The camera thing is still bugging me. That thing is a POS. And it was $400! I've replaced it since these photos.


----------



## crosport (Apr 4, 2010)

Nice neat job! You guys down there in the good ole U.S.of A. sure work a lot with the delta supply.It's not too common here in Canada. We use mostly 120/208 Wye or 347/600 Wye.


----------



## user4818 (Jan 15, 2009)

crosport said:


> Nice neat job! You guys down there in the good ole U.S.of A. sure work a lot with the delta supply.It's not too common here in Canada. We use mostly 120/208 Wye or 347/600 Wye.


It all depends on where you live. Delta service has almost completely disappeared where I live, and some poco's will not supply new delta service.


----------



## kwired (Dec 20, 2009)

Peter D said:


> It all depends on where you live. Delta service has almost completely disappeared where I live, and some poco's will not supply new delta service.


Around here there is a lot of 120/240 volt delta, both existing and new. If the majority of load is 3 phase motors and they are all 20 hp or less, makes no sense to use 208 volts wye, you get a little more power with same size conductors, motors draw a little less amperage, you have 240 volts for resistive loads that otherwise put out less heat at 208. 

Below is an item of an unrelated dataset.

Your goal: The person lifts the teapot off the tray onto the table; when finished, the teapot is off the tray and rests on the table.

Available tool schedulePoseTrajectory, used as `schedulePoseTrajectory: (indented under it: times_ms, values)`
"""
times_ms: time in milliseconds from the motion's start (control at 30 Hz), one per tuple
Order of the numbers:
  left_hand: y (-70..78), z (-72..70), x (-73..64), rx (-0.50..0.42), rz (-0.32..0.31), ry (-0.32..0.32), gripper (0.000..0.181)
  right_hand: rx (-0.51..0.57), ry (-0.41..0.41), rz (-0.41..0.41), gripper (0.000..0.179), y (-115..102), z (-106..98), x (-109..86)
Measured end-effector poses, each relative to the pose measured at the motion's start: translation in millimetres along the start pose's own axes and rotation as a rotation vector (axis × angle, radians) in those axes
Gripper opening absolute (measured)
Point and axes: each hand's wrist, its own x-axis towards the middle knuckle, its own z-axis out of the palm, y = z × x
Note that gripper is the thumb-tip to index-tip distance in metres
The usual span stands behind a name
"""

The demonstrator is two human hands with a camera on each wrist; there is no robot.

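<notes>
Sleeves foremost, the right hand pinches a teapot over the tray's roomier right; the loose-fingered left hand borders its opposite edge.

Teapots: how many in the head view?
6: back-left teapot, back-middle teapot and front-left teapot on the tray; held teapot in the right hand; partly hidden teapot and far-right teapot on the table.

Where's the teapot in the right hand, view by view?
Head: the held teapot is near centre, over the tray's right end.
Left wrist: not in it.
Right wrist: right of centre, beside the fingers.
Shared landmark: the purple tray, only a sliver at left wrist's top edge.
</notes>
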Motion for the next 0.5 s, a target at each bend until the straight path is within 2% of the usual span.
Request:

Grain storage facilities are common to have a lot of motors and not much other load. Many times most motors are only 5 - 15 hp. Perfect for 120/240 volt delta, no need for transformers for the little bit of 120 volt needed if you were to go with corner grounded delta or 480 volt systems.


----------



## ilikepez (Mar 24, 2011)

Thats pretty cool.

But it looks like your camera was just having trouble with the amount of light, changing the ISO setting or using the flash might do the trick. Or if your lazy you can just switch the dial to the setting that looks like a candle, that usually will help.


----------



## electricalperson (Jan 11, 2008)

that looks awesome thank you for posting pictures of it


----------



## mark35 (Mar 24, 2009)

Please excuse my inexperience but what exactly is taking place in that enormous enclosure? I'm assuming there is the 600a main and around 6 other mains in there. Material wise I'm guessing it would have been cheaper to redo the trough and disconnects but labor wise it was easier to squeeze that mcc looking enclosure into place? Also, what's on the other side, just the feeder raceways LB'd through the wall? What type of loads/equipment are in this building? It looks great by the way.


----------